- **Task**
Repeat the listing below exactly as given.

- **Information shown**
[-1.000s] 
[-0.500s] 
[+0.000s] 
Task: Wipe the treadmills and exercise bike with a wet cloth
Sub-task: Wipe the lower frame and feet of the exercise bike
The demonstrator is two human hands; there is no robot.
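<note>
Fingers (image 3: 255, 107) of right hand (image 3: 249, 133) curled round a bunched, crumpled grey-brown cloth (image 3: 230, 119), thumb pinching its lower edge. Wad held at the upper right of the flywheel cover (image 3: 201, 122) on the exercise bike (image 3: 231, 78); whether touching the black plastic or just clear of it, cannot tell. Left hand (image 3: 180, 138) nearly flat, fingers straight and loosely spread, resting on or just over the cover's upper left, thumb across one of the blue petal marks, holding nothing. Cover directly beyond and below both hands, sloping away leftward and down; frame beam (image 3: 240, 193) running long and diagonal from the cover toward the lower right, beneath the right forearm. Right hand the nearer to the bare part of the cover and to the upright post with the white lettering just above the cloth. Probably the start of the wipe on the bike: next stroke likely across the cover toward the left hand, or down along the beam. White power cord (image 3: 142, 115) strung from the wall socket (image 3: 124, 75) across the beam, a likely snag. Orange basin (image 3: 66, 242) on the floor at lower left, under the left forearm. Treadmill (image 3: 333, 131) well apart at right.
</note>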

- **Problem solution**
[-1.000s] 
[-0.500s] 
[+0.000s] 
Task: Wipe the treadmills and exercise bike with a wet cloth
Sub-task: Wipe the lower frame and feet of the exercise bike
The demonstrator is two human hands; there is no robot.
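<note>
Fingers (image 3: 255, 107) of right hand (image 3: 249, 133) curled round a bunched, crumpled grey-brown cloth (image 3: 230, 119), thumb pinching its lower edge. Wad held at the upper right of the flywheel cover (image 3: 201, 122) on the exercise bike (image 3: 231, 78); whether touching the black plastic or just clear of it, cannot tell. Left hand (image 3: 180, 138) nearly flat, fingers straight and loosely spread, resting on or just over the cover's upper left, thumb across one of the blue petal marks, holding nothing. Cover directly beyond and below both hands, sloping away leftward and down; frame beam (image 3: 240, 193) running long and diagonal from the cover toward the lower right, beneath the right forearm. Right hand the nearer to the bare part of the cover and to the upright post with the white lettering just above the cloth. Probably the start of the wipe on the bike: next stroke likely across the cover toward the left hand, or down along the beam. White power cord (image 3: 142, 115) strung from the wall socket (image 3: 124, 75) across the beam, a likely snag. Orange basin (image 3: 66, 242) on the floor at lower left, under the left forearm. Treadmill (image 3: 333, 131) well apart at right.
</note>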

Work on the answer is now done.